Speaker
Description
Quantum error-correcting codes (QECCs) are believed to be a necessity for large-scale fault-tolerant quantum computation. In the past two decades, various methods of QECC constructions have been developed, leading to many good families of codes. However, the majority of these codes are not suitable for near-term quantum devices. Here we present VarQEC, a noise-resilient variational quantum algorithm to search for quantum codes with a hardware-efficient encoding circuit. The cost functions are inspired by the most general and fundamental requirements of a QECC, the Knill-Laflamme conditions. Given the target noise channel (or the target code parameters) and the hardware connectivity graph, we optimize a shallow variational quantum circuit to prepare the basis states of an eligible code.
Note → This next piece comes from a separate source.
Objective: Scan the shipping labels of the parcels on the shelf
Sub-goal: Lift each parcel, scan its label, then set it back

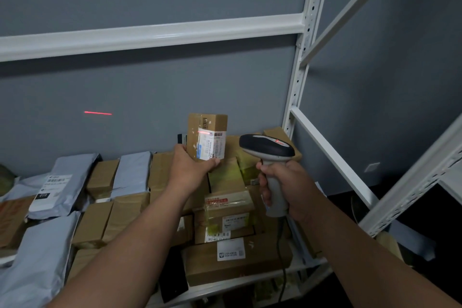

In principle, VarQEC can find quantum codes for any error model, whether additive or non-additive, degenerate or non-degenerate, pure or impure. We have verified its effectiveness by (re)discovering some symmetric and asymmetric codes, e.g., $((n,2^{n-6},3))_2$ for $n$ from 7 to 14. We also found new $((6,2,3))_2$ and $((7,2,3))_2$ codes that are not equivalent to any stabilizer code, and extensive numerical evidence with VarQEC suggests that a $((7,3,3))_2$ code does not exist. Furthermore, we found many new channel-adaptive codes for error models involving nearest-neighbor correlated errors. Our work sheds new light on the understanding of QECC in general, which may also help to enhance near-term device performance with channel-adaptive error-correcting codes.